Wednesday brought news that television stations in Des Moines and Davenport will carry 17 of the Fever’s 40 regular-season games as part of a network set up by media company TEGNA that also includes stations in Louisville, Cincinnati and several other markets.
I’m not about to tell the Cedar Rapids stations there’s an opportunity out there, not being one who wants to deal with their out-of-state corporate overlords.
Most of the Fever’s games will easily be found to Eastern Iowa viewers. Eight will be on Ion, one of those networks you may not know you have in your cable or satellite packages, but almost surely do.
ESPN/ESPN2 will feature six Fever games. Five will be on Amazon Prime. ABC and CBS have two apiece, and CBS Sports Network has another.
The Fever have their second and final preseason game Thursday night, at home. They begin the regular season next Tuesday at Connecticut as the first game of an ESPN2 doubleheader. The nightcap is Phoenix at the two-time defending champion Las Vegas Aces, a team that adds to Iowa’s interest.
Megan Gustafson, a National Player of the Year at Iowa, is on the Aces. So is rookie Kate Martin of the Hawkeyes. Former Iowa State players Bridget Carleton and Stephanie Soares play for Minnesota and Dallas, respectively.

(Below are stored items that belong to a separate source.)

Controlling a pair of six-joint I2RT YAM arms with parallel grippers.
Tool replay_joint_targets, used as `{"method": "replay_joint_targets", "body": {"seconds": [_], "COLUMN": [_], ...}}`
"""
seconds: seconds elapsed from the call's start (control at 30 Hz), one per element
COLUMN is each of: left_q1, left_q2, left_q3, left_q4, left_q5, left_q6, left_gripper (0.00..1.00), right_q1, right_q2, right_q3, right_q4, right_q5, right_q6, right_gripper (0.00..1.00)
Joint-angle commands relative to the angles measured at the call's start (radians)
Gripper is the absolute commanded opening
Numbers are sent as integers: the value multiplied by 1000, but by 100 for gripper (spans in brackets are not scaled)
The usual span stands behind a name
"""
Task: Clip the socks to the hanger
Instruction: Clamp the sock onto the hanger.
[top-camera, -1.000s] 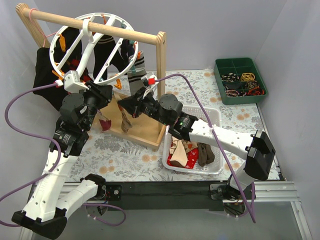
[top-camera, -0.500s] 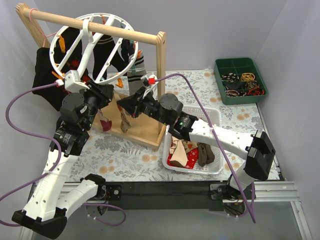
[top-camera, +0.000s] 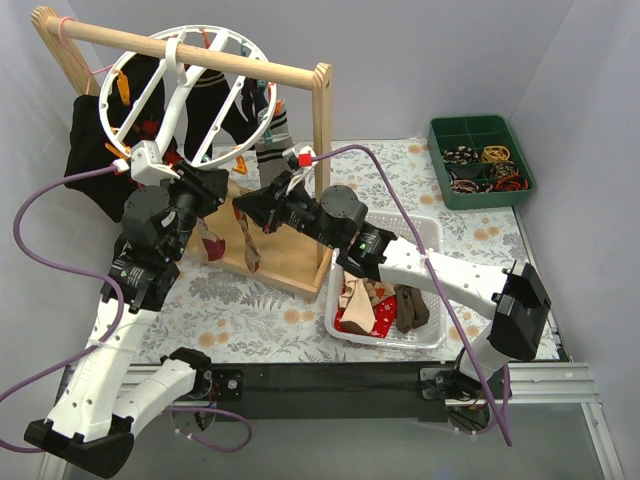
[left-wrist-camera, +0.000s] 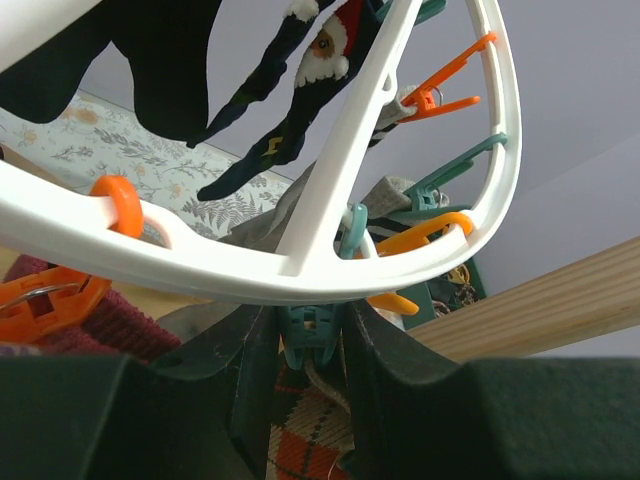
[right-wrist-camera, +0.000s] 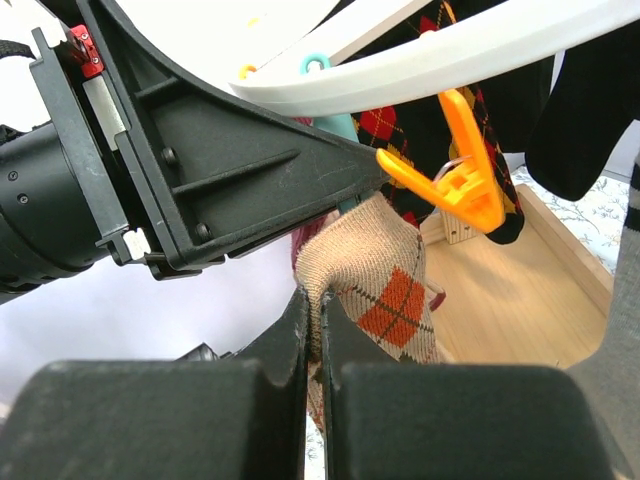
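Beneath white plastic ring hanger (left-wrist-camera: 300, 265): teal plastic clothespin (left-wrist-camera: 312, 328) squeezed in left claw (left-wrist-camera: 310, 350), tan diamond-patterned sock (right-wrist-camera: 385, 290) pinched in right claw (right-wrist-camera: 312, 300); likely drop on premature release.

Two robot arms, built from glossy white shell links joined by black cylindrical joints. The left arm (top-camera: 105, 345) and the right arm (top-camera: 445, 275) each trail a thin purple cable (top-camera: 345, 150) that loops out from a small red and white connector (top-camera: 302, 158) at the wrist. A small green light (top-camera: 361, 251) glows on the right arm. The left tool (left-wrist-camera: 310, 345) and the right tool (right-wrist-camera: 313, 320) have matte black fingers (right-wrist-camera: 290, 340), with moulded ribs along the sides.
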Motion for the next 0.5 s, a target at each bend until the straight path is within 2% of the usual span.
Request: {"method": "replay_joint_targets", "body": {"seconds": [0.0, 0.07, 0.13, 0.2, 0.33, 0.37, 0.47], "left_q1": [1, 1, 1, 0, 1, 1, 1], "left_q2": [-18, -24, -32, -32, -34, -35, -38], "left_q3": [6, 9, 16, 32, 61, 67, 91], "left_q4": [-2, -2, -9, -26, -54, -62, -88], "left_q5": [-7, -10, -14, -19, -27, -27, -28], "left_q6": [-4, -1, 0, 5, 12, 12, 19], "left_gripper": [22, 32, 47, 54, 61, 62, 67], "right_q1": [-1, -1, -1, -1, -1, -1, -1], "right_q2": [-25, -25, -26, -29, -40, -43, -60], "right_q3": [36, 33, 33, 28, 17, 14, -4], "right_q4": [75, 76, 76, 78, 78, 78, 76], "right_q5": [-9, -9, -9, -6, 5, 5, 4], "right_q6": [17, 19, 17, 15, 5, 2, -9], "right_gripper": [1, 1, 1, 8, 19, 27, 41]}}
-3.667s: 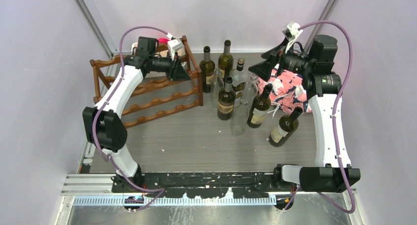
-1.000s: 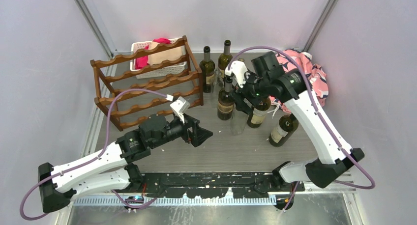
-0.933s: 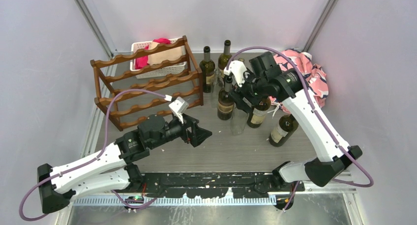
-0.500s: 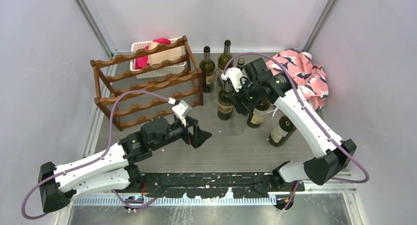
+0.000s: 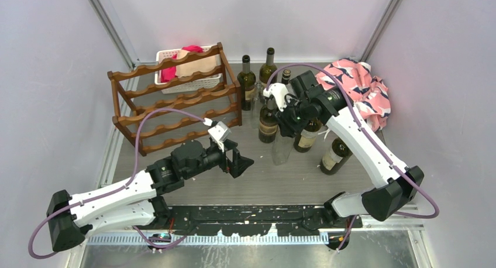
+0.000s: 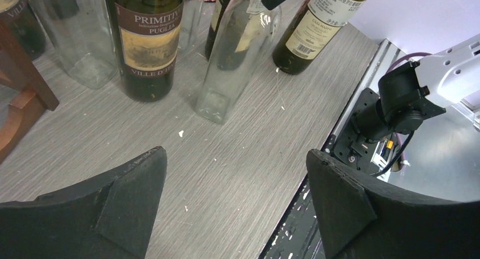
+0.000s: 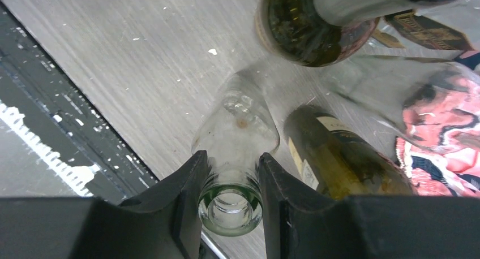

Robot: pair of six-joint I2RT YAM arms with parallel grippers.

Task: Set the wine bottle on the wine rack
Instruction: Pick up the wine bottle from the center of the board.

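closed within the last second, the right gripper (image 7: 231, 171) is clamped on the neck of the near-upright clear bottle (image 5: 281, 150), with the wine rack (image 5: 175, 113) well leftward and the left gripper (image 6: 235, 157) held agape.

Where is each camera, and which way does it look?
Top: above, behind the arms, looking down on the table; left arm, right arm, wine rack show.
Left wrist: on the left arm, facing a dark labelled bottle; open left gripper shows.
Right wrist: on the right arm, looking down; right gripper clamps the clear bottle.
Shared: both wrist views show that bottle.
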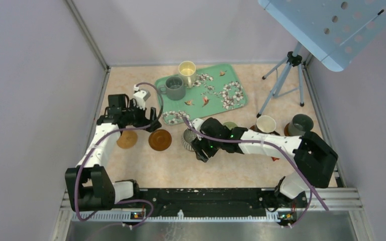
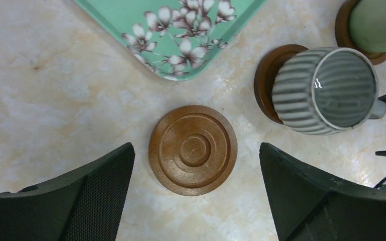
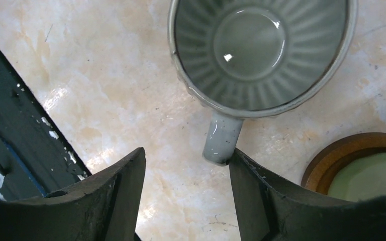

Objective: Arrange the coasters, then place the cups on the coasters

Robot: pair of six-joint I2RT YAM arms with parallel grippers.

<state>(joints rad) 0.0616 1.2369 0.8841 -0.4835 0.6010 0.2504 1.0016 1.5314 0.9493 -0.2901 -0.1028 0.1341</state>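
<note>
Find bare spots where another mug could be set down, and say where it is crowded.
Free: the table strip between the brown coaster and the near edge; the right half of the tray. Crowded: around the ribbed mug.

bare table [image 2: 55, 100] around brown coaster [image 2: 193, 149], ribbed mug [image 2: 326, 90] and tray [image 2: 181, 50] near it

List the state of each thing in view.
Ribbed mug: upright, empty, on coaster.
Green mug: on coaster.
Brown coaster: bare.
Tan coaster: bare.
Grey mug: on tray.
Cream mug: on tray.
Left gripper: open.
Right gripper: open.
</note>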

Las Vegas didn’t need the addition of Clark to the WNBA to build on its following, having sold all of its 8,600 season tickets on the heels of repeating as champs. It did, however, move a home game against Indiana from its 10,000-seat arena at the Mandalay Bay casino to the 20,000-seat T-Mobile Arena.
It isn’t just Clark who is pumping more oxygen into the WNBA. The Chicago Sky seem to have caught their city’s attention with the addition of rookie Angel Reese of LSU.
Reese was the seventh pick in this year’s WNBA draft, but comes in as a star. She attended the Met Gala hoop-de-doo in New York on Monday night alongside all sorts of A-listers from Nicole Kidman to Kim Kardashian to Bad Bunny to Ariana Grande to … you get the idea.
Tuesday, Reese had 13 points in 19 minutes in the Sky’s preseason win over New York in Chicago. Among those in the crowd was the No. 1 pick in the recent NFL Draft, quarterback Caleb Williams of the Chicago Bears.
It isn’t the WNBA I saw in 2000 when I was assigned to go to Salt Lake City to do a story on former Iowa player Amy Herrig of Dubuque and former Iowa State player Stacy Frese of Cedar Rapids, who were teammates on the Utah Starzz.
Like Carver-Hawkeye Arena used to be for Iowa women’s basketball games, the then-Delta Center had its balcony curtained off for Starzz games. On a warm Friday night in Utah, not a lot of people were drawn to see their WNBA team host the Detroit Shock.
The announced attendance was a season-high 7,649. “Announced” was the operative word.
Utah and Detroit left the league soon enough, as did WNBA teams in six other cities. The league survived, though, and now is positioned to leap forward as more of its players enter the national sports consciousness led by Iowa’s own Clark.
Thursday’s Indiana preseason game is on the WNBA app, at 6 p.m., CT. After that, you’ll have an easy time finding the games of Clark and all the brilliant players she will play with and against.